Mayweathers Kämpfe dagegen veranstaltet bereits Schaefer. "Ich war schon immer sehr aggressiv, was das Geschäft angeht", sagte der Schweizer. "Als ich für den Bankverein noch Vermögensverwalter war, habe ich immer gleich die Milliardäre umworben und mich nicht erst mit den Millionären aufgehalten."

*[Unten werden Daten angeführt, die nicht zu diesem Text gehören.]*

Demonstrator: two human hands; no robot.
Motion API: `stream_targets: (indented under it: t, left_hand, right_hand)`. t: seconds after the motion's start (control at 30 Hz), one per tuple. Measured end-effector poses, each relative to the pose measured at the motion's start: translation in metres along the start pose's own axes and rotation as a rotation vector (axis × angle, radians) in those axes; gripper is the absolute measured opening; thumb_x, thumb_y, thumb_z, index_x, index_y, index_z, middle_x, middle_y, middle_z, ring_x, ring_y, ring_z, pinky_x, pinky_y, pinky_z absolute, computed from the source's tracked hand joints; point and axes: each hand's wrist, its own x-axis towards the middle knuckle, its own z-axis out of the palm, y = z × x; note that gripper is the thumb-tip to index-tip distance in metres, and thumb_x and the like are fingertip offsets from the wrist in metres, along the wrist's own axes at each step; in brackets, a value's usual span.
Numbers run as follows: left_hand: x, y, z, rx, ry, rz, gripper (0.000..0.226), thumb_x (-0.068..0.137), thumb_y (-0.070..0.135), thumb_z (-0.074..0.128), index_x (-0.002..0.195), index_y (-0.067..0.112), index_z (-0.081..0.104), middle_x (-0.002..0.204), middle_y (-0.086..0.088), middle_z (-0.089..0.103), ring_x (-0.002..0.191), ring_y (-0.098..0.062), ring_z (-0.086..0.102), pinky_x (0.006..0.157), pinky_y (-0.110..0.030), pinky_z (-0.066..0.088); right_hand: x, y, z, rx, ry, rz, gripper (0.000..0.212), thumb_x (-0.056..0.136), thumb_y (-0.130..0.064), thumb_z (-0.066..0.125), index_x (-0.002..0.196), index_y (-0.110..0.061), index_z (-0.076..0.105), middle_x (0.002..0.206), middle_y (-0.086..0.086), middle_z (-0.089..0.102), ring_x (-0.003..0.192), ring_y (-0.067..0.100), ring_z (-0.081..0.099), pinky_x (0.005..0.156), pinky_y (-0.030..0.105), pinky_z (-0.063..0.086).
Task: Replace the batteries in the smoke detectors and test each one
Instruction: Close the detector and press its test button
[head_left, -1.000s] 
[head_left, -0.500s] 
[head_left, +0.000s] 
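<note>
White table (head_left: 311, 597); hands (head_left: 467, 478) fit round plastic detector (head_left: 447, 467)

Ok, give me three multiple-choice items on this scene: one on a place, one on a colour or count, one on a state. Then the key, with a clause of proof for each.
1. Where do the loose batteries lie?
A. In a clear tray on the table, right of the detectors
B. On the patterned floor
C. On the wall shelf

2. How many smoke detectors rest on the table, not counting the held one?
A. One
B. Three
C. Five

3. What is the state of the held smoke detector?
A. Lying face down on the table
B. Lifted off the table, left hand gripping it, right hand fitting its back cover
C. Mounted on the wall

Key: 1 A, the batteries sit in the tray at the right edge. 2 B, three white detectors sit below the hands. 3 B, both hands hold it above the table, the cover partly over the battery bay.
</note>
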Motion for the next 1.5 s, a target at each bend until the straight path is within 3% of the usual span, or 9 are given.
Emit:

Während seiner Lehre beim Schweizer Bankverein in Bern machte Schaefer ein Praktikum in Los Angeles, mit 27 Jahren kehrte er an die Westküste der USA zurück. Er baute in L.A. die Filiale der UBS auf, kümmerte sich um die ortsansässigen Milliardäre und lernte seine mexikanische Frau Lilia kennen. Sein Neffe Raul war es schließlich, der ihn zum verhängnisvollen Treffen mit De La Hoya auf dem Golfplatz mitnahm. Raul und der Boxstar waren gemeinsam in East L.A., dem Armenviertel von Los Angeles, aufgewachsen. "Nicht in den wildesten Träumen hätte ich gedacht, je ins Boxbusiness einzusteigen", erzählte Schaefer dem Sonntags Blick.

Den Respekt in der Branche hat er sich mit Schweizer Beharrlichkeit hart erarbeitet – auch wenn ihm für immer der Stallgeruch fehlen wird. "Als Banker verstehst du nichts von Boxen – das höre ich immer wieder. Es ist nur gut, wenn man unterschätzt wird", meint Schaefer. Er hat derzeit mehr als 50 Boxer unter Vertrag, unter ihnen die Weltmeister Hopkins und Saul Alvarez (Mexiko), Ex-Champion Erik Morales (Mexiko) und die Stars Amir Khan (Großbritannien) und Victor Ortiz (USA).

Und natürlich promotet er Mayweathers Kämpfe. Den Superfight gegen Pacquiao konnte bisher aber nicht einmal Schaefer auf die Beine stellen – es könnte sein Meisterstück als Promoter werden. Derzeit sieht es zwar nicht gut aus. Aber das sah es damals im Wassertümpel auch nicht.